Partridge revels in the everyday the way a poet like Matuk, for instance, revels in the complete opposite – the other-worldly – which is another revelation that made this evening so interesting.  Each one of the poets, I would have to say, had completely different concerns and all of them read the work that best represented those concerns.

Molly Peacock reads poetry out loud unlike anyone you’re ever likely to hear.  Each line is so carefully measured for nuance that one senses in this very forthright and original style of reading that some poems are literally a sum of their parts and we hear as she reads her almost building them before us.  Almost theatrical in her presentation of the work – but reined in just a bit (for humility?) – Peacock read three wonderful new poems from the manuscript she has just finished about having a therapist and being in therapy which, for her, is a kind of being in love.  Peacock was also, to my mind, the real laureate of the group – a Canadian transplant (she lived for years in New York City before moving to Toronto) – having established a literary reputation in the U.S. as well as Canada.

Her poems are funny – if nothing else – but also completely original, spare and deeply moving.  Her first poem, “Paid Love” (wonderful title), had to do with the give and take in therapy and the sense of the diminishing lines which identify that relationship over time.  “Minds have bones” she says in the poem and one realizes in hearing Peacock’s work that she is as finely attuned to the idea that the ephemeral has a kind of physical shape to it.

The last poem she read, “The Last Time” was a short and funny lament about breaking up with someone on a rainy, rainy, day.  “I threw off my sodden coat off for the last time” finishes the poem in a grand gesture which also describes the way Peacock comes through in her own work:  dramatic, ironic and very wise.

Moez Surani – the most elliptical of the six poets that read – writes lovely short poems most about traveling the world and taking in as truthfully as possible what makes South Korea or Latvia or any number of places intimate.  The poems are personal and surprising and feel, in a way, like prayers being asked or being answered.

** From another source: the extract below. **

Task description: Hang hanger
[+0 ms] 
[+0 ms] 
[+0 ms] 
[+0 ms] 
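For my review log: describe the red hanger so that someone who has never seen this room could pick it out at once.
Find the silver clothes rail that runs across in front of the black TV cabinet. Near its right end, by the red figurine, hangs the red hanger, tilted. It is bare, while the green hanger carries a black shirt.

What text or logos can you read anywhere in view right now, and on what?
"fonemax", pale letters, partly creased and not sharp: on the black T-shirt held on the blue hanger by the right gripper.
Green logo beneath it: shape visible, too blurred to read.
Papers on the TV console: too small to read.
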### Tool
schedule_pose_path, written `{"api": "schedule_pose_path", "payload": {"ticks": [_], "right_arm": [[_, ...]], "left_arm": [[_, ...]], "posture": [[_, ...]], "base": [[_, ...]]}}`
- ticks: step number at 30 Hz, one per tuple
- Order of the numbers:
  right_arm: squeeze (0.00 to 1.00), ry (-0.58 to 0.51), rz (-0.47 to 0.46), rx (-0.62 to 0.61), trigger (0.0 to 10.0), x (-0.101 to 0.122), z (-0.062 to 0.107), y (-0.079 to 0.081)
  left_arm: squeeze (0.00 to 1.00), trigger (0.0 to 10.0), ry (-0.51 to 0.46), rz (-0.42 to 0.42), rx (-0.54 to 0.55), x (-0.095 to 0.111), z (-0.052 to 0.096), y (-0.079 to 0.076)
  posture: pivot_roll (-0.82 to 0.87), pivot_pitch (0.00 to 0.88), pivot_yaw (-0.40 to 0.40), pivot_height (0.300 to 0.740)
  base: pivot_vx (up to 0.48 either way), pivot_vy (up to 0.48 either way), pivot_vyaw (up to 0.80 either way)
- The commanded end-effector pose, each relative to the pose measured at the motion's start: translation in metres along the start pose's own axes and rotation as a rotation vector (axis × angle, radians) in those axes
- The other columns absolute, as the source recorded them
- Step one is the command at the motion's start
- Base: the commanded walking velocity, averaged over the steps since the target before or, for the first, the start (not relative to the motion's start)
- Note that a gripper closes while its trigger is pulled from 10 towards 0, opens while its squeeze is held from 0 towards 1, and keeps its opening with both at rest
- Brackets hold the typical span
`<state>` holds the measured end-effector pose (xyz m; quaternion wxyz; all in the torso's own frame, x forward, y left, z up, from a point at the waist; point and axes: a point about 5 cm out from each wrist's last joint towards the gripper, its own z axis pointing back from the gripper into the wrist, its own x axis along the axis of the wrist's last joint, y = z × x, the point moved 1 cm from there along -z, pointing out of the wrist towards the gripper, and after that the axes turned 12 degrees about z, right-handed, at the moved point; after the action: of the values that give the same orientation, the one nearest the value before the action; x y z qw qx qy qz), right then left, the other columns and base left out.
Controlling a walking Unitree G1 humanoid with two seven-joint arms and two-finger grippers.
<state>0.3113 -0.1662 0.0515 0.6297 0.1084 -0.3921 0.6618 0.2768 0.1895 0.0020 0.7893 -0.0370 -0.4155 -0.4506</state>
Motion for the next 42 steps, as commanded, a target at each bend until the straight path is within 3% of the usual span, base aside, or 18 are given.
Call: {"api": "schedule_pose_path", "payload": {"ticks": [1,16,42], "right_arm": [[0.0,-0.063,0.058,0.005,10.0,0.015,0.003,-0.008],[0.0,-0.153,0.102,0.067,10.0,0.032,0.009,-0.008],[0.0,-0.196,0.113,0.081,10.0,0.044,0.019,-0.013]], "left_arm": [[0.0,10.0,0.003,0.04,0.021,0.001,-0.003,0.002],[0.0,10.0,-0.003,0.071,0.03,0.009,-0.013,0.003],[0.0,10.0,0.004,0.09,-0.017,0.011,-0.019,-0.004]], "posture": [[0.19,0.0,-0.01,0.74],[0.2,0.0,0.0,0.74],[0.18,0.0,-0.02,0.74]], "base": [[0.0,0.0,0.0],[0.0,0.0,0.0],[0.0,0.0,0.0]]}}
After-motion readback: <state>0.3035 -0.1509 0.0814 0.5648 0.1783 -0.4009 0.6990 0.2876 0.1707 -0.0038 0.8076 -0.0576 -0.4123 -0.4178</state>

In one lovely poem, “Near the Pagoda” he writes about South Korea and a temple there where people believe that reincarnation happens in clusters – i.e., a father could be a brother in the next life and so on.  In “Near the Pagoda”, Surani writes, “Everything of me was different” and later… “… and with all my selves, call you mother, sister, wife, daughter.”

The poems are simple – most of the poems of the evening came across this way – and striking – with slight and satisfying surprises along the way – the most surprising in Mr. Surani’s last poem, “It All Keeps” which began “There are bells under your shirt”.



Michael Klein's last book of poems, "then, we were still living" was a Lambda Literary Finalist and his first book, "1990" tied with James Schuyler to win the award in 1993. His new book of poems, "The Talking Day" was published in January, 2013. Recent work appears in Tin House, Ploughshares, Los Angeles Book Review and the Ocean State Review. He lives in New York City.